# Webster NGEZ-1



## aircraftmech2 (Dec 20, 2016)

Finished building my engine that I started about two years ago, but it doesn't run... It's a .056 diesel and I'm not sure how much it should be making. Like how hard it is to flip over. Any help or tips would be appreciated, should I warm the engine up before trying to run it?


----------



## foxmusfast (Dec 20, 2016)

Are you getting fuel to the cylinders?  Have there been any "pops" or smoke coming from the exhaust.  Diesels can be hard to start until you find that sweet spot on compression and fuel settings.


----------



## /// (Dec 21, 2016)

Hi AM2, welcome.
Sorry, I can't help with getting it running, but just wanted to say nice work!
This is one I've wanted to make for a while, the whole EZE series actually.


----------



## aircraftmech2 (Dec 21, 2016)

foxmusfast said:


> Are you getting fuel to the cylinders?  Have there been any "pops" or smoke coming from the exhaust.  Diesels can be hard to start until you find that sweet spot on compression and fuel settings.



No pops or smoke. It's pulling fuel through the line and there's fuel all over the wall behind it... &#55357;&#56834; [ame]https://m.youtube.com/watch?v=OVSeduRfG54[/ame] Here's a link to a video of me trying to start it. I kinda felt like it was low on compression and when I put alittle straight two stroke oil in the cylinder it made way more compression.


----------



## aircraftmech2 (Dec 21, 2016)

/// said:


> Hi AM2, welcome.
> Sorry, I can't help with getting it running, but just wanted to say nice work!
> This is one I've wanted to make for a while, the whole EZE series actually.

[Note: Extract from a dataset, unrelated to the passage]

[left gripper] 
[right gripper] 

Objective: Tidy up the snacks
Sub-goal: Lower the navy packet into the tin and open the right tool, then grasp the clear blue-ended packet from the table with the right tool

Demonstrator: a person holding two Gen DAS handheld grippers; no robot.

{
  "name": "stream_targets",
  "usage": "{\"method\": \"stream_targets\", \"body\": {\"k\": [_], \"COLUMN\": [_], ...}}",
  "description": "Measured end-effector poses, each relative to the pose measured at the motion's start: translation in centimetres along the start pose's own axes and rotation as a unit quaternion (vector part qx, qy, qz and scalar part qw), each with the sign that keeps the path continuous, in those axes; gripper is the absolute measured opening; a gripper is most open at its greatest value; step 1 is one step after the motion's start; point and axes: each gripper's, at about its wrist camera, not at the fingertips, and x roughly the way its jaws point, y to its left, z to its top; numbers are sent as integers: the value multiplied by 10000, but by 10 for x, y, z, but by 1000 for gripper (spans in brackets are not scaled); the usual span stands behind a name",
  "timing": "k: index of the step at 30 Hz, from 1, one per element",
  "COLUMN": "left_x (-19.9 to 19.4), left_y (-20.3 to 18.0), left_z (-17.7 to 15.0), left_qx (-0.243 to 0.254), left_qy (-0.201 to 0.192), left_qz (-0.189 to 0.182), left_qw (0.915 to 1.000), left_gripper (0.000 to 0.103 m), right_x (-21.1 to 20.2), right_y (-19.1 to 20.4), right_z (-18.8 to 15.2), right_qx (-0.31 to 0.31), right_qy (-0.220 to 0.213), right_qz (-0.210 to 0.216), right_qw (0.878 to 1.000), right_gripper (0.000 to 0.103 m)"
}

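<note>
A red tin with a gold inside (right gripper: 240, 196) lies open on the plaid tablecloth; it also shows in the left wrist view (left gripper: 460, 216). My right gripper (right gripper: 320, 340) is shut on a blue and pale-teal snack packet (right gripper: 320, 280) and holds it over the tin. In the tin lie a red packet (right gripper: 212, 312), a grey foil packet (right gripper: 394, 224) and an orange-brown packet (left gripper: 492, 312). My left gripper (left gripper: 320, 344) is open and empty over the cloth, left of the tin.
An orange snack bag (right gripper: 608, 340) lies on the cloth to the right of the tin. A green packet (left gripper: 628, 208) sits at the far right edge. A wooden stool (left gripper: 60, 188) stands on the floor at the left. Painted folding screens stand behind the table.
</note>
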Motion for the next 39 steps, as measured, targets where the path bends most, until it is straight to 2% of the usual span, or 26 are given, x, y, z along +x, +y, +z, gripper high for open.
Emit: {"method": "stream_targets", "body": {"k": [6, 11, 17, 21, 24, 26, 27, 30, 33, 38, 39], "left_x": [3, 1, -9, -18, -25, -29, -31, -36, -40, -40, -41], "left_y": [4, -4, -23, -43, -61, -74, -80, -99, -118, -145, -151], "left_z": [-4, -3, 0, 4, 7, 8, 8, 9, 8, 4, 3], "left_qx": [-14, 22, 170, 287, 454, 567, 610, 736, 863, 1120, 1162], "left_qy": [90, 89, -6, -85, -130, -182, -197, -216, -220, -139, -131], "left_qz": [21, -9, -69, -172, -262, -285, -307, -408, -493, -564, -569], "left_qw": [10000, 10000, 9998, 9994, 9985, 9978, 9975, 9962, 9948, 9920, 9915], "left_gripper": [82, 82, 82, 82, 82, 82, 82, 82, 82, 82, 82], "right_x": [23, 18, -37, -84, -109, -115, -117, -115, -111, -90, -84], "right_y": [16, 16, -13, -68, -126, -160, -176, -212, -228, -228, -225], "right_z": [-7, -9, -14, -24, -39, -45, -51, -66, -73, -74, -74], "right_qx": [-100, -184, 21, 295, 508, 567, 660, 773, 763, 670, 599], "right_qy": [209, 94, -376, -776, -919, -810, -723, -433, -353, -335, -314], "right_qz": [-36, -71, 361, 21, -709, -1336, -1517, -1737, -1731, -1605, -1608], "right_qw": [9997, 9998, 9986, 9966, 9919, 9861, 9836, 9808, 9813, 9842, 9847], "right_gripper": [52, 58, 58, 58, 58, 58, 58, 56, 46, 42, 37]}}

Didn't know there was a series... thought this was the only one.


----------



## aircraftmech2 (Dec 21, 2016)

Ok, so I played with it some more this morning and I have fuel blowing out the exhaust when I turn the mixture out about three turns. Im not sure that it's making the compression it should. When I turn it slowly to TDC it is fairly stiff, about like a cox.049 that I have, but when I hold it there it slowly leaks out past the piston. Is that normal? If not would putting a finer finish in my cylinder Help it seal? I have a 400grit laping compound finish in the cylinder and a 1200 wet/dry paper finish on the piston. 
Thanks.


----------



## /// (Dec 21, 2016)

aircraftmech2 said:


> Didn't know there was a series... thought this was the only one.



It has evolved a bit over the decades.

From Webster:
"This basic engine design goes back several generations, first appearing in 1950 in Model Airplane News as Roy L. Clough Jr.'s  "Little Dragon", and appearing again in late 1998 / early 1999 as Tom Crompton presented three variations in Model Engine World.  Having already built a side-port diesel, I wanted to try my hand at a front rotary valve engine, so Tom's "EZE-2" was chosen as the basis of my design, and in 2004 The Next Generation EZE was born (for the obvious lack of a better name). "

And the late Ron Chernich
http://www.modelenginenews.org/lildragon/index.html

http://www.modelenginenews.org/eze/index.html

:thumbup:


----------



## Mechanicboy (Dec 21, 2016)

Bad fit between cylinder and piston. Compression must be good to generate heat to ignite fuel mixture. 

You need new piston and relapping to correct fit between piston and cylinder.  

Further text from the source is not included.